SOLUTION: Hi everyone thanks for taking the time to read my question. I was reading this article about residuals (statistics) https://www.statology.org/residuals/ and in their example they

Algebra ->  Probability-and-statistics -> SOLUTION: Hi everyone thanks for taking the time to read my question. I was reading this article about residuals (statistics) https://www.statology.org/residuals/ and in their example they      Log On


   



Question 1200118: Hi everyone thanks for taking the time to read my question. I was reading this article about residuals (statistics)
https://www.statology.org/residuals/
and in their example they have x = 12 go to more than one y value.
My question is: what is the residual for x = 12? Is it 3.31 or 0.31? Do I just pick one and ignore the other? Do I list them both at the same time? Do I average them or find the midpoint? I looked through my textbook and notes and can't find anything about what to do about multiple residuals. When I do google searches I just keep getting multiple regression which isn't what I want. This is just the regular linear regression.
I'm honestly very lost and would appreciate your insight. Thank you!

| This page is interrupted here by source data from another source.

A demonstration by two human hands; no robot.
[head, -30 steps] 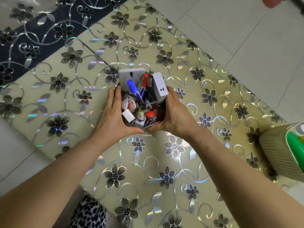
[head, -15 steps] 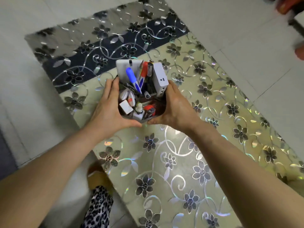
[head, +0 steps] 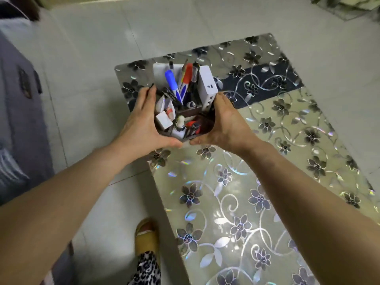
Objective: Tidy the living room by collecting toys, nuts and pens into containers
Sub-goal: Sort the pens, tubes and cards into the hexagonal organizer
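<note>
While both hands cup its sides, left hand (head: 141, 124) and right hand (head: 224, 124) hold the pen organizer (head: 183, 112) between them.

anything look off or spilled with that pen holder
Nothing has spilled. The pen holder is held between the left hand and right hand above the table. It is crammed full: a blue marker and a white box stick up well above its rim.

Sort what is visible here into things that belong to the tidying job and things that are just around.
Part of the job:
- pen holder, gripped on both sides by left hand and right hand
- blue marker and red pen standing in it

Just around:
- floral table
- tiled floor
- yellow slipper
</note>
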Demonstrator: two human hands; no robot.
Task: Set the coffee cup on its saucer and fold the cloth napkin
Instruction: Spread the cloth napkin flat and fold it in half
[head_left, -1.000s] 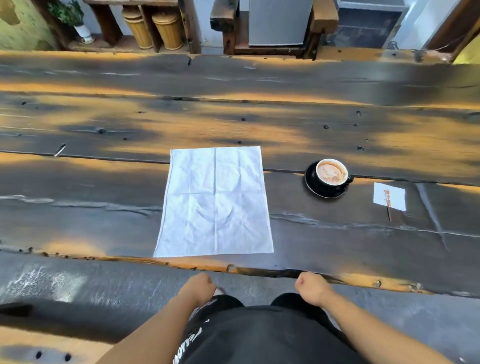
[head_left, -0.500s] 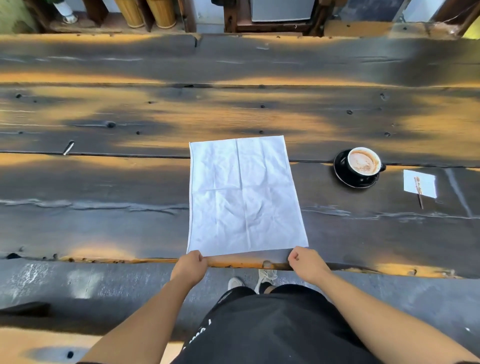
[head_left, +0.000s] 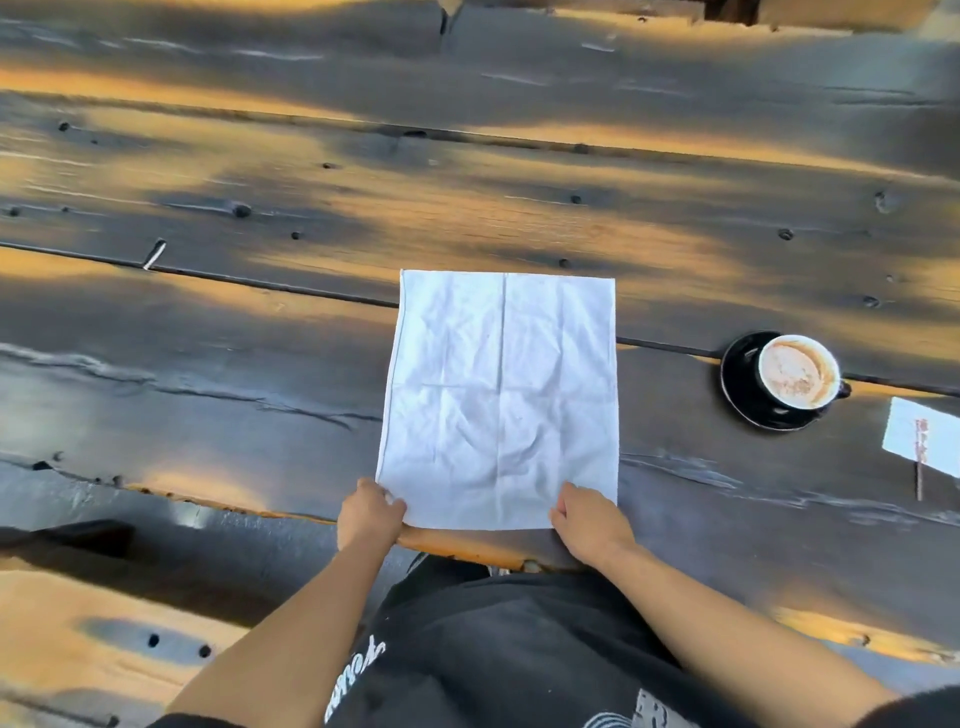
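left hand (head_left: 370, 512) - pinching napkin (head_left: 501, 395) corner | right hand (head_left: 589, 519) - pinching other near corner | cup (head_left: 797, 371) on saucer (head_left: 740, 387)

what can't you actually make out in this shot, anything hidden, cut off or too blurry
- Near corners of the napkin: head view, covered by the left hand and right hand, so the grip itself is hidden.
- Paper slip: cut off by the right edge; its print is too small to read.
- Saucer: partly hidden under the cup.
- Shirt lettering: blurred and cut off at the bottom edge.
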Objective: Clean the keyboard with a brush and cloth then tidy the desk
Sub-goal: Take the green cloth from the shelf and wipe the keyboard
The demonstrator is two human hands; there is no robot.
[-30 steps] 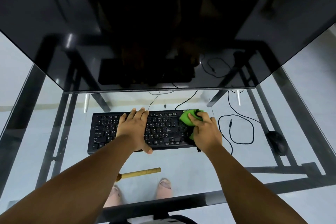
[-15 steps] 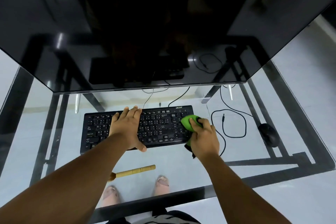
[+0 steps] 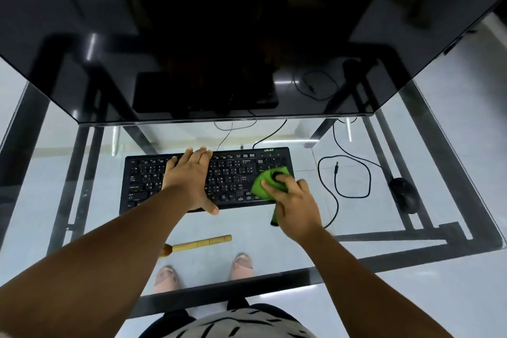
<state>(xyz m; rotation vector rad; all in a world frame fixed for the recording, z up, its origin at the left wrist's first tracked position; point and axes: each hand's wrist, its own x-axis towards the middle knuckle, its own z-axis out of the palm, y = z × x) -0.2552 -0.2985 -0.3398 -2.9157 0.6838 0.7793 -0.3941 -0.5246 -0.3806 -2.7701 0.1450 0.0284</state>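
Clear glass desktop (image 3: 315,244) on a black metal frame, filling most of the frame, with pale tiled floor (image 3: 466,123) visible through and beyond it at left and right. Across the upper half, a large glossy black monitor screen (image 3: 247,35), dark and mirroring the desk frame and cables. Just below centre, flat on the glass, a black rectangular keyboard (image 3: 233,175) with white legends. Left hand (image 3: 192,181) spread flat on the keyboard's middle keys, fingers together and extended, thumb out over the near edge, gripping nothing. Right hand (image 3: 296,206) at the keyboard's right end, closed around a bright green cleaning cloth (image 3: 267,184), pressing it onto the keys there; a dark strip of cloth hanging below the palm. Lower centre, near the desk's front edge, a light wooden-handled brush (image 3: 203,243) lying on the glass, partly hidden by the left forearm. Right of the keyboard, a looped black cable (image 3: 354,173), and further right a black computer mouse (image 3: 405,195). Through the glass at bottom centre, two feet in pale slippers (image 3: 242,265).
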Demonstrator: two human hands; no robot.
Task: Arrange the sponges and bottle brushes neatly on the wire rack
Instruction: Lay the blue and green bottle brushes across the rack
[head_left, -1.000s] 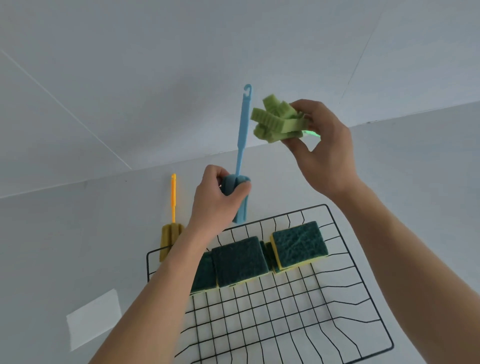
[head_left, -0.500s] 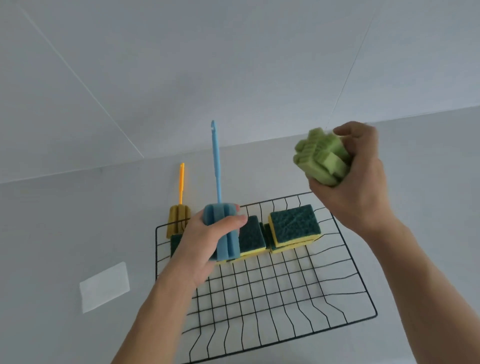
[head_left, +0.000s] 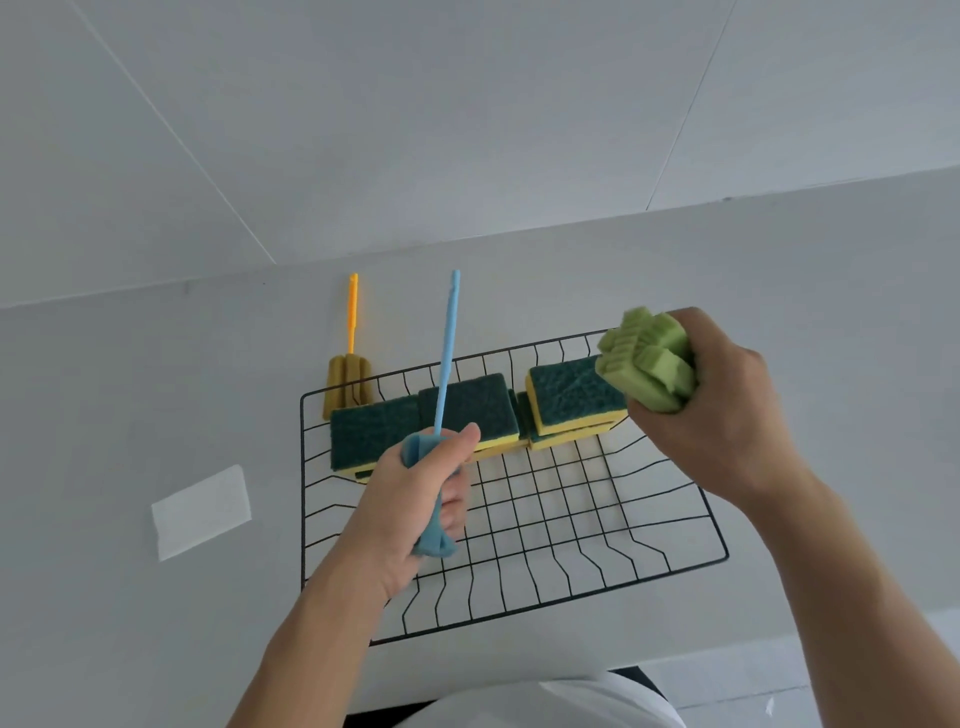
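Note:
A black wire rack (head_left: 675, 564) lies on the white counter. Several green-and-yellow sponges (head_left: 574, 395) sit in a row along its far side. My left hand (head_left: 410, 499) grips the foam head of a blue bottle brush (head_left: 448, 353) over the rack's left half, its handle pointing away from me. My right hand (head_left: 722, 410) holds the foam head of a green bottle brush (head_left: 644, 358) above the rack's far right corner; its handle is hidden. An orange-handled bottle brush (head_left: 349, 374) with a yellow foam head lies on the counter just beyond the rack's far left corner.
A white paper slip (head_left: 201, 512) lies on the counter left of the rack. The wall rises right behind the counter. The counter's near edge (head_left: 779, 660) runs just in front of the rack, with my white shirt below it.
Both hands came down and toward me. The blue brush moved from behind the rack to over its left half. The green brush dropped to the rack's far right corner.

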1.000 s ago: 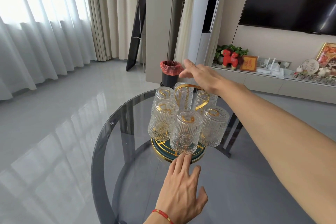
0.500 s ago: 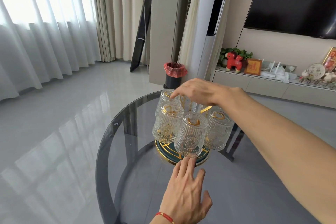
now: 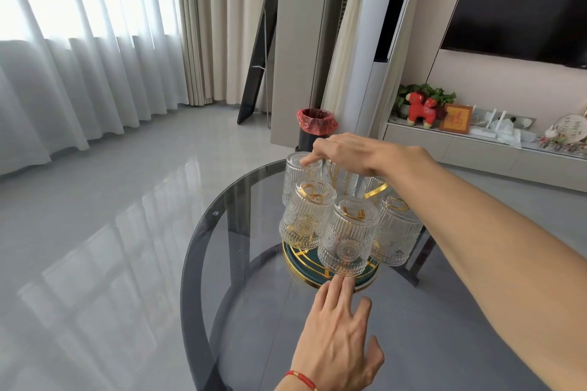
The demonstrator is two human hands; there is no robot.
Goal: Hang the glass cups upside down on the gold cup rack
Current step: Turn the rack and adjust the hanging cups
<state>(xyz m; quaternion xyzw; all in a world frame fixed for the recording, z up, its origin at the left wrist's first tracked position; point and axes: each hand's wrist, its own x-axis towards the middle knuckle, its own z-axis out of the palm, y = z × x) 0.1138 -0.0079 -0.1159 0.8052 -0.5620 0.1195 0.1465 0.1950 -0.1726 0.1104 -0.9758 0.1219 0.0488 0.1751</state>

Answer by ikleyn(52788) About Me  (Show Source):
You can put this solution on YOUR website!
.

I understand the reason of your dither: it is because you have a tendency to consider the set of observations as a function.

In reality, the set of observation is NOT NECESSARY a function: it is only a sequence of pairs (input,output)
without a requirement that every single input must have a unique output:
in different pairs, the output CAN BE DIFFERENT for the same input.

I think it is a regular situation (not exclusive), when people work with observations.

A standard procedure of finding a linear regression allows such pairs and treats them with no problems:
- it treats them as sequence of pairs, not as a function.


To check, I went to website
https://www.graphpad.com/quickcalcs/linear1/

and used free of charge calculator for linear regression there.


I inputted their numbers as a table (as is), and got precisely the same linear regression formula as in the referred site
https://www.statology.org/residuals/

without any trouble. It means that the procedure works/treats smoothly in such cases.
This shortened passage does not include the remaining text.